■ **REQUIREMENT**
Without the pictures, set down the records below word for word.

^^^^^^^^

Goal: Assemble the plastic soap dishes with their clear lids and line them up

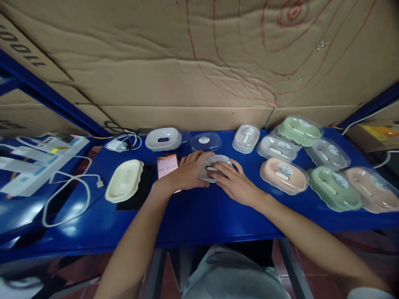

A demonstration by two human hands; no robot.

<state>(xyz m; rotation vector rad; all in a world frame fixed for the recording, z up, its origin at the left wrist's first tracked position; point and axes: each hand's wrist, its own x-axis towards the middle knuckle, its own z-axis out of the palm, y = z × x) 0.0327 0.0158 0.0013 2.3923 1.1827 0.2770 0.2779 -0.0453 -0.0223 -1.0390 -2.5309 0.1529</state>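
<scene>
A grey soap dish [218,159] with a pale strip at its dark middle slot sits between my hands on the blue table [199,224]. My left hand [188,171] wraps its left side, fingers along the far edge and thumb at the near edge. From the right, my right hand [238,185] grips the same dish, its fingertips over the slot and strip. Just behind lies a clear lid [212,143] with a round label. Another grey dish [163,140], with an open slot, stands to its left. The fingers hide part of the held dish.
Several lidded dishes, among them a pink one [283,176] and a green one [335,191], stand on the right. A phone [163,174] showing a timer and a cream tray [124,180] lie left. Further left are a power strip [46,166] and white cables. Cardboard [140,83] walls the back.
</scene>
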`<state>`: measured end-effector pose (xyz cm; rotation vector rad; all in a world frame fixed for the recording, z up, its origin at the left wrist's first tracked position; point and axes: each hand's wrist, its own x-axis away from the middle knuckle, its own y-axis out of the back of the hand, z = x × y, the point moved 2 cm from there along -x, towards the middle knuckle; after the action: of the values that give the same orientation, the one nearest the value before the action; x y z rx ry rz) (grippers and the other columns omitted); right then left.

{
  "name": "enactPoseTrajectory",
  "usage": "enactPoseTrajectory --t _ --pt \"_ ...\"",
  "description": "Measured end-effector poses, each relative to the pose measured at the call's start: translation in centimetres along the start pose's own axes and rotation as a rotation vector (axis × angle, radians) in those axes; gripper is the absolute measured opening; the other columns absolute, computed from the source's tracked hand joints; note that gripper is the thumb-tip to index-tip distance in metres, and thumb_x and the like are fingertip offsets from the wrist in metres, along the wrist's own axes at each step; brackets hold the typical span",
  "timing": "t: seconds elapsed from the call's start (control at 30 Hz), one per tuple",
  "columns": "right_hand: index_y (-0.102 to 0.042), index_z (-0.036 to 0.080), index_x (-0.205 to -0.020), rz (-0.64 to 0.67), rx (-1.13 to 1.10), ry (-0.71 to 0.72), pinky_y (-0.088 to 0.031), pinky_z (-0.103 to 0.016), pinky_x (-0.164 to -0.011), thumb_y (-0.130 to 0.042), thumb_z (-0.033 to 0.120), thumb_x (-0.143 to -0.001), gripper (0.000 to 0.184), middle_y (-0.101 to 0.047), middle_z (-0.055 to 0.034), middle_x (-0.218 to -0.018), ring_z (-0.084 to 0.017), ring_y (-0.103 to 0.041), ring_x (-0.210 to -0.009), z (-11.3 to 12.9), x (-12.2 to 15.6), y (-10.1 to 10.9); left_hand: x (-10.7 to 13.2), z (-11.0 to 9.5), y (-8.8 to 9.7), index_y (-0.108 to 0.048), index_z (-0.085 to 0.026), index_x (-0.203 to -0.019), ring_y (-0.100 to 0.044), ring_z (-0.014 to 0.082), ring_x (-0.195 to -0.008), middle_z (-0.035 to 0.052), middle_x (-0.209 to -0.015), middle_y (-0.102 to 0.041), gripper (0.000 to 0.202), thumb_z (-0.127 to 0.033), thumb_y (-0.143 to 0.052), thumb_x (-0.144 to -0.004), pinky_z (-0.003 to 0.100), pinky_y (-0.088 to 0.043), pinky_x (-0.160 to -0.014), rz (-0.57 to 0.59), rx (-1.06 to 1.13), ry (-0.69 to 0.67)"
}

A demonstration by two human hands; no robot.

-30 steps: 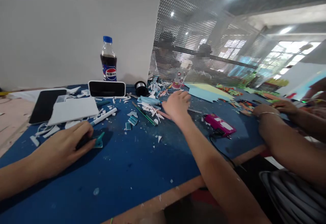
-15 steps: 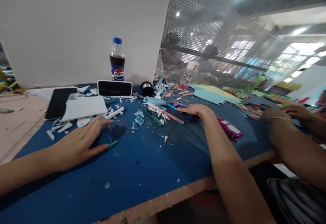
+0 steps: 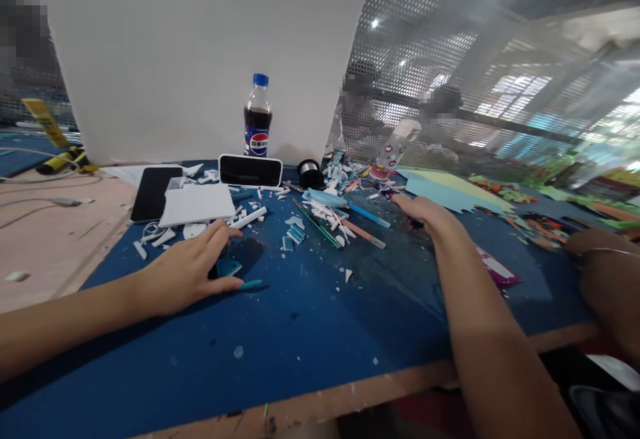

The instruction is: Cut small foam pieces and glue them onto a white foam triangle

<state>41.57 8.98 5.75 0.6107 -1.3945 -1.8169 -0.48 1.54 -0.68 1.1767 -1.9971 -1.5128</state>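
Observation:
My left hand (image 3: 193, 271) rests low over the blue mat, its thumb and fingers apart. A small teal piece (image 3: 229, 267) shows in the gap between them, and a thin teal point (image 3: 250, 285) sticks out at the thumb's tip. My right hand (image 3: 424, 214) reaches into the clutter with its index finger stretched out. Something dark blue (image 3: 415, 224) shows under it, partly hidden. To its left lie a blue stick-like tool (image 3: 369, 214), a pinkish stick (image 3: 365, 233) and a thin green stick (image 3: 320, 226), beside white and teal scraps.
A white board (image 3: 197, 206) partly covers a black phone (image 3: 153, 192); another phone (image 3: 250, 171) leans before a cola bottle (image 3: 258, 119). Nearby are a wire spool (image 3: 310, 174), a tilted clear bottle (image 3: 395, 149), light-blue sheets (image 3: 445, 189) and a magenta pack (image 3: 500, 269). Another person's arm (image 3: 603, 279) is at right.
The view has swung left, so everything appears further right. My right hand has moved off the blue tool, which shows at greater length. My left hand stays around the teal piece.

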Motion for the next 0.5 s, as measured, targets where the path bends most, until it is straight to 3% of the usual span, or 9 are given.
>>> enactPoseTrajectory --t 0.17,0.33,0.5 --pt "-0.065 0.008 -0.094 0.01 -0.028 -0.037 -0.044 -0.03 -0.05 -0.037 0.05 -0.09 0.05 -0.065 -0.0162 -0.069 -0.024 -0.064 -0.058 0.5 0.2 -0.3 0.0 0.1 0.0 -0.045 -0.021 -0.124 -0.063 0.0269 -0.094 0.0113 -0.116 -0.055 0.057 -0.059 -0.051 -0.082 0.035 -0.05 -0.074 0.016 0.025 -0.002" --pt "-0.067 0.011 -0.09 0.064 0.023 0.0 -0.046 -0.03 -0.053 -0.041 0.048 -0.088 0.046 -0.067 -0.0156 -0.071 -0.025 -0.066 -0.062 1.2 0.4 -1.7 0.0 -0.1 0.3 -0.043 -0.02 -0.126 -0.062 0.0271 -0.095 0.0123 -0.118 -0.054 0.058 -0.061 -0.048 -0.084 0.036 -0.05 -0.076 0.034 -0.002 -0.009" --pt "-0.069 0.01 -0.093 0.019 0.16 0.049 -0.049 -0.039 -0.075 -0.055 0.044 -0.08 0.04 -0.067 -0.0233 -0.099 -0.036 -0.064 -0.096 2.1 0.3 -2.8 0.3 -0.6 0.6 -0.046 -0.019 -0.124 -0.063 0.0254 -0.089 0.0161 -0.125 -0.053 0.05 -0.052 -0.043 -0.087 0.036 -0.05 -0.075 -0.018 -0.076 -0.078"
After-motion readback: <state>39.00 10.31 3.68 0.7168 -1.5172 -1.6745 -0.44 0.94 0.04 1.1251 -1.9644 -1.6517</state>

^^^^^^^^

■ **TASK ANSWER**
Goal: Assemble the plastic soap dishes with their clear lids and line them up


A demonstration by two human hands; no robot.

<state>(xyz m; rotation vector rad; all in a world frame fixed for the recording, z up, its origin at the left wrist's first tracked position; point and axes: each hand's wrist, its own x-axis towards the middle knuckle, its own z-axis out of the palm, y = z × x) 0.0327 0.0158 0.0013 2.3923 1.1827 0.2770 0.2779 -0.0453 -0.0223 -1.0390 -2.5309 0.1529</state>
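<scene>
A grey soap dish [218,159] with a pale strip at its dark middle slot sits between my hands on the blue table [199,224]. My left hand [188,171] wraps its left side, fingers along the far edge and thumb at the near edge. From the right, my right hand [238,185] grips the same dish, its fingertips over the slot and strip. Just behind lies a clear lid [212,143] with a round label. Another grey dish [163,140], with an open slot, stands to its left. The fingers hide part of the held dish.
Several lidded dishes, among them a pink one [283,176] and a green one [335,191], stand on the right. A phone [163,174] showing a timer and a cream tray [124,180] lie left. Further left are a power strip [46,166] and white cables. Cardboard [140,83] walls the back.
</scene>
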`<state>`: measured end-effector pose (xyz cm; rotation vector rad; all in a world frame fixed for the recording, z up, its origin at the left wrist's first tracked position; point and axes: each hand's wrist, its own x-axis away from the middle knuckle, its own y-axis out of the back of the hand, z = x × y, the point moved 2 cm from there along -x, towards the middle knuckle; after the action: of the values that give the same orientation, the one nearest the value before the action; x y z rx ry rz) (grippers and the other columns omitted); right then left.

{
  "name": "enactPoseTrajectory",
  "usage": "enactPoseTrajectory --t _ --pt \"_ ...\"",
  "description": "Measured end-effector poses, each relative to the pose measured at the call's start: translation in centimetres along the start pose's own axes and rotation as a rotation vector (axis × angle, radians) in those axes; gripper is the absolute measured opening; the other columns absolute, computed from the source's tracked hand joints; note that gripper is the thumb-tip to index-tip distance in metres, and thumb_x and the like are fingertip offsets from the wrist in metres, along the wrist's own axes at each step; brackets hold the typical span",
  "timing": "t: seconds elapsed from the call's start (control at 30 Hz), one per tuple",
  "columns": "right_hand: index_y (-0.102 to 0.042), index_z (-0.036 to 0.080), index_x (-0.205 to -0.020), rz (-0.64 to 0.67), rx (-1.13 to 1.10), ry (-0.71 to 0.72), pinky_y (-0.088 to 0.031), pinky_z (-0.103 to 0.016), pinky_x (-0.164 to -0.011), thumb_y (-0.130 to 0.042), thumb_z (-0.033 to 0.120), thumb_x (-0.143 to -0.001), gripper (0.000 to 0.184), middle_y (-0.101 to 0.047), middle_z (-0.055 to 0.034), middle_x (-0.218 to -0.018), ring_z (-0.084 to 0.017), ring_y (-0.103 to 0.041), ring_x (-0.210 to -0.009), z (-11.3 to 12.9), x (-12.2 to 15.6), y (-10.1 to 10.9); left_hand: x (-10.7 to 13.2), z (-11.0 to 9.5), y (-8.8 to 9.7), index_y (-0.108 to 0.048), index_z (-0.085 to 0.026), index_x (-0.203 to -0.019), ring_y (-0.100 to 0.044), ring_z (-0.014 to 0.082), ring_x (-0.195 to -0.008), middle_z (-0.035 to 0.052), middle_x (-0.209 to -0.015), middle_y (-0.102 to 0.041), gripper (0.000 to 0.202), thumb_z (-0.127 to 0.033), thumb_y (-0.143 to 0.052), thumb_x (-0.144 to -0.004), pinky_z (-0.003 to 0.100), pinky_y (-0.088 to 0.043), pinky_x (-0.160 to -0.014), rz (-0.57 to 0.59), rx (-1.06 to 1.13), ry (-0.69 to 0.67)"
}

A demonstration by two human hands; no robot.

-30 steps: 
-15 steps: 
+0 steps: 

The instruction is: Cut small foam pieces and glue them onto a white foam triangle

<state>41.57 8.98 5.75 0.6107 -1.3945 -1.8169 -0.48 1.54 -0.68 1.1767 -1.9971 -1.5128</state>
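Observation:
My left hand (image 3: 193, 271) rests low over the blue mat, its thumb and fingers apart. A small teal piece (image 3: 229, 267) shows in the gap between them, and a thin teal point (image 3: 250, 285) sticks out at the thumb's tip. My right hand (image 3: 424, 214) reaches into the clutter with its index finger stretched out. Something dark blue (image 3: 415, 224) shows under it, partly hidden. To its left lie a blue stick-like tool (image 3: 369, 214), a pinkish stick (image 3: 365, 233) and a thin green stick (image 3: 320, 226), beside white and teal scraps.
A white board (image 3: 197, 206) partly covers a black phone (image 3: 153, 192); another phone (image 3: 250, 171) leans before a cola bottle (image 3: 258, 119). Nearby are a wire spool (image 3: 310, 174), a tilted clear bottle (image 3: 395, 149), light-blue sheets (image 3: 445, 189) and a magenta pack (image 3: 500, 269). Another person's arm (image 3: 603, 279) is at right.
The view has swung left, so everything appears further right. My right hand has moved off the blue tool, which shows at greater length. My left hand stays around the teal piece.
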
Motion for the next 0.5 s, as measured, targets where the path bends most, until it is straight to 3% of the usual span, or 9 are given.
>>> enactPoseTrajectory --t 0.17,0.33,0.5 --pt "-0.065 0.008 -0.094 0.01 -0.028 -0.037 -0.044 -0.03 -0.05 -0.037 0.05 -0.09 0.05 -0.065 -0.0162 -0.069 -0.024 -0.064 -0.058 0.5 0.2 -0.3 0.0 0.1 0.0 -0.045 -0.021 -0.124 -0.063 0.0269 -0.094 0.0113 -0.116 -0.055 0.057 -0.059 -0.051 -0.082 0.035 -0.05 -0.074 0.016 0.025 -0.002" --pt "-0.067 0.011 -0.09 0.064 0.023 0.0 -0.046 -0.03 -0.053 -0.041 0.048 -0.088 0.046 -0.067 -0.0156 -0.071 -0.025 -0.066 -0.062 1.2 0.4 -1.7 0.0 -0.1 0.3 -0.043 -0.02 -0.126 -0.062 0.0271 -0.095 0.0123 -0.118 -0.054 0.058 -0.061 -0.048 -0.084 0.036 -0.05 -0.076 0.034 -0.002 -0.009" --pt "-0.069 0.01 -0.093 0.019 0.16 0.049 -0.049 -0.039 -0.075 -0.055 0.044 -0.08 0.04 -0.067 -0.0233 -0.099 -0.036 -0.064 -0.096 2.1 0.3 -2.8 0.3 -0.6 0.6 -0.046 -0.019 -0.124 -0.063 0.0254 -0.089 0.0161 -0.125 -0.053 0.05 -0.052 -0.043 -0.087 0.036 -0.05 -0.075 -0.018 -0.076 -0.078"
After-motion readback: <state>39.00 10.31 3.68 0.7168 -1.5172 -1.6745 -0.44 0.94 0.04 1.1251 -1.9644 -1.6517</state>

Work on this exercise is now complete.